Accuracy, if specified, controls the balance between speed and accuracy.

Value	Description
0	The least accurate and fastest calculation. 1.6% error
1	The default, which balances accuracy and calculation time; about 0.8% error.
2	Accurate and slow calculation; about 0.4% error.
3	Extra accurate and slow calculation; about 0.28% error.
4	Super accurate and slowest calculation; about 0.2% error.

Example

Returns an estimate of the number of distinct name.

events
    | project name, original_time
    | where original_time > ago(5m)
    | summarize NameCount=dcount(name)

Results

NameCount
2032

Example

Get an exact count of distinct values of V grouped by G.

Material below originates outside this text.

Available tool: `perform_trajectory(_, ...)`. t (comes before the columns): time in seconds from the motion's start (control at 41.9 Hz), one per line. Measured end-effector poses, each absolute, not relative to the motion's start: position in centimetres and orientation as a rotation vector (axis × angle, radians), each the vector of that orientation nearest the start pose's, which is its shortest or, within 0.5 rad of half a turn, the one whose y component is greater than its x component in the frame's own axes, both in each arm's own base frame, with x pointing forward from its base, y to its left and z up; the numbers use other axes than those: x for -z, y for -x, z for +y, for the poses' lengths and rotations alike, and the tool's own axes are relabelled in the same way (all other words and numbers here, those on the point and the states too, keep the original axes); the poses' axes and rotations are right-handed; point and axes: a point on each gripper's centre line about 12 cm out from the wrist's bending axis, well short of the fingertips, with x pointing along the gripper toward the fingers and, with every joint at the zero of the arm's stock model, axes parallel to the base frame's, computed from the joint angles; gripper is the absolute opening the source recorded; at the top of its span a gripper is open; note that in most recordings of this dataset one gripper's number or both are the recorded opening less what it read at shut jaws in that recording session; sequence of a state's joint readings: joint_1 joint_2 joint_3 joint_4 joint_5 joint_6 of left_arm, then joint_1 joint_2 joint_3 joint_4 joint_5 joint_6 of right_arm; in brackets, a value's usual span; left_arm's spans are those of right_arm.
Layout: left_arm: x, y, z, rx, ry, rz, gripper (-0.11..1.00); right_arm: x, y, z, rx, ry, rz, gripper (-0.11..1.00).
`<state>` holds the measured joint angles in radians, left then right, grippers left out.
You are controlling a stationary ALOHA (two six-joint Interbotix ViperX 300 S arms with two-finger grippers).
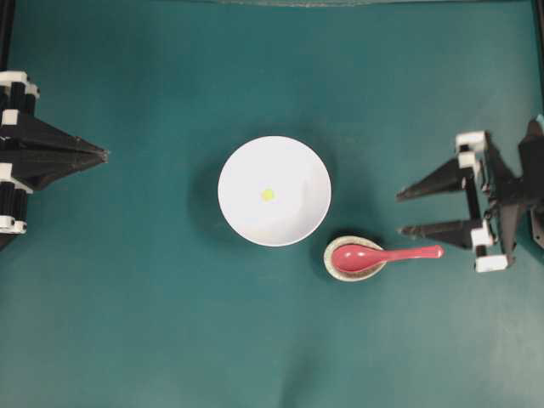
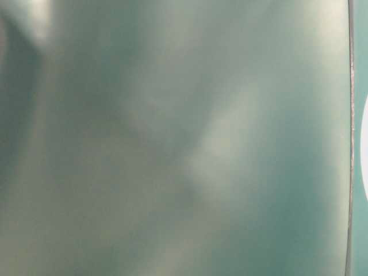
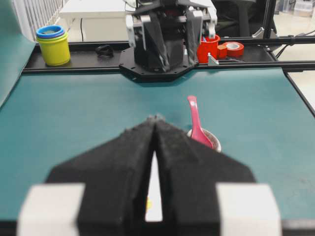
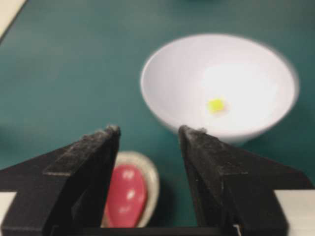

T | summarize by V, G | summarize count() by G

This calculation requires a great amount of internal memory, since distinct values of V are multiplied by the number of distinct values of G. It may result in memory errors or large execution times. dcount()provides a fast and reliable alternative:

T | summarize dcount(V) by G | count

Estimation accuracy

The dcount() aggregate function uses a variant of the HyperLogLog (HLL) algorithm, which does a stochastic estimation of set cardinality. The algorithm provides a "knob" that can be used to balance accuracy and execution time per memory size:

Accuracy	Error (%)	Entry count
0	1.6	2¹²
1	0.8	2¹⁴
2	0.4	2¹⁶
3	0.28	2¹⁷
4	0.2	2¹⁸

The "entry count" column is the number of 1-byte counters in the HLL implementation.

The algorithm includes some provisions for doing a perfect count (zero error), if the set cardinality is small enough:

When the accuracy level is 1, 1000 values are returned
When the accuracy level is 2, 8000 values are returned

The error bound is probabilistic, not a theoretical bound. The value is the standard deviation of error distribution (the sigma), and 99.7% of the estimations will have a relative error of under 3 x sigma.